When you reach the line in the listing below that contains "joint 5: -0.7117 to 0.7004", begin returning lines exactly as written, and stop after the line that contains "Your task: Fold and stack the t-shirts". Return no other lines.
....................
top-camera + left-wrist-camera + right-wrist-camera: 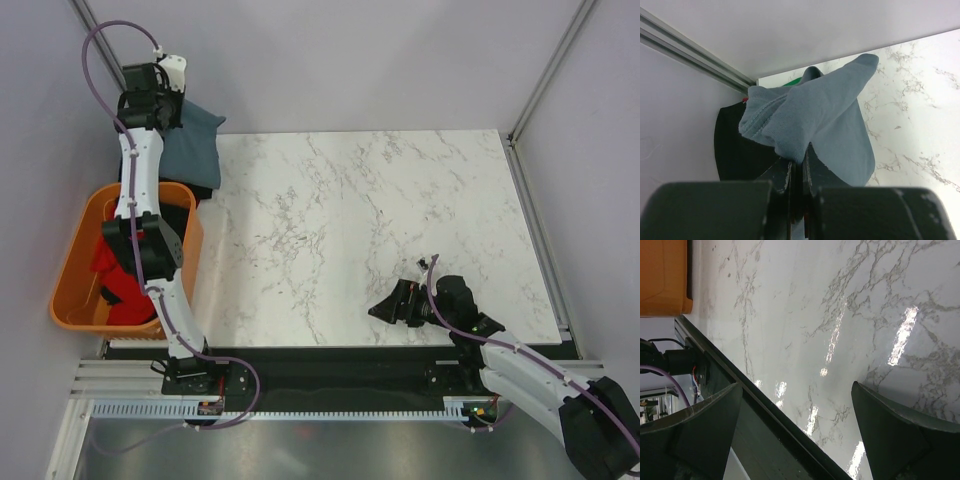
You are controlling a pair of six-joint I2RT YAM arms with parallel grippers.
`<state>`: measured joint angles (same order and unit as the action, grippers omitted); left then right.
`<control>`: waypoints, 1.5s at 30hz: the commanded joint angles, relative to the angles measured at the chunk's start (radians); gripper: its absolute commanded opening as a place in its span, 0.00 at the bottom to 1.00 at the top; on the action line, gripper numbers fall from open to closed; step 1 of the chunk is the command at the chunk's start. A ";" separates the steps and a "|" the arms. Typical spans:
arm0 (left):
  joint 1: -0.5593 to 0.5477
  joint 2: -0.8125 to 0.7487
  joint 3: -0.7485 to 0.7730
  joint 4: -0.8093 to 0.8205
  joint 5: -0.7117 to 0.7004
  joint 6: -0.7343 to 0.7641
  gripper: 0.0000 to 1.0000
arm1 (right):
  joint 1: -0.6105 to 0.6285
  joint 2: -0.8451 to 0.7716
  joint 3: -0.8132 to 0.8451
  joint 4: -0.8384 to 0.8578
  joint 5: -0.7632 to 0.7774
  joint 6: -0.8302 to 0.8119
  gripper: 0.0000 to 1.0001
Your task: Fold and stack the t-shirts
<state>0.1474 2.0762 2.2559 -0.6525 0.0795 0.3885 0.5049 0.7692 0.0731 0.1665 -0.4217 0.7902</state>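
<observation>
Left gripper (797, 162) clamped tight on slate blue-grey t-shirt (815, 115), held up just beyond orange basket (75, 270); red t-shirt (105, 255) inside basket; right gripper (797, 387) spread wide, holding nothing, well right of basket

Orange basket (80, 255) just beside white marble table (380, 230), left edge.
</observation>
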 commanded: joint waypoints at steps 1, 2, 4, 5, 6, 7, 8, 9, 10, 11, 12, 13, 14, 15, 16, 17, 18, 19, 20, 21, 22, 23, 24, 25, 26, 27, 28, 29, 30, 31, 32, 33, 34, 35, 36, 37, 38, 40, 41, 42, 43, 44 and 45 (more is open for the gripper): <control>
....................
# Result of the task
  joint 5: -0.7117 to 0.7004
  joint 6: -0.7343 to 0.7641
  gripper: 0.0000 to 1.0000
arm1 (right):
  joint 1: -0.6105 to 0.6285
  joint 2: -0.8451 to 0.7716
  joint 3: -0.8132 to 0.8451
  joint 4: -0.8384 to 0.8578
  joint 5: -0.7632 to 0.7774
  joint 6: -0.8302 to 0.8119
  gripper: 0.0000 to 1.0001
Your task: Fold and stack the t-shirts

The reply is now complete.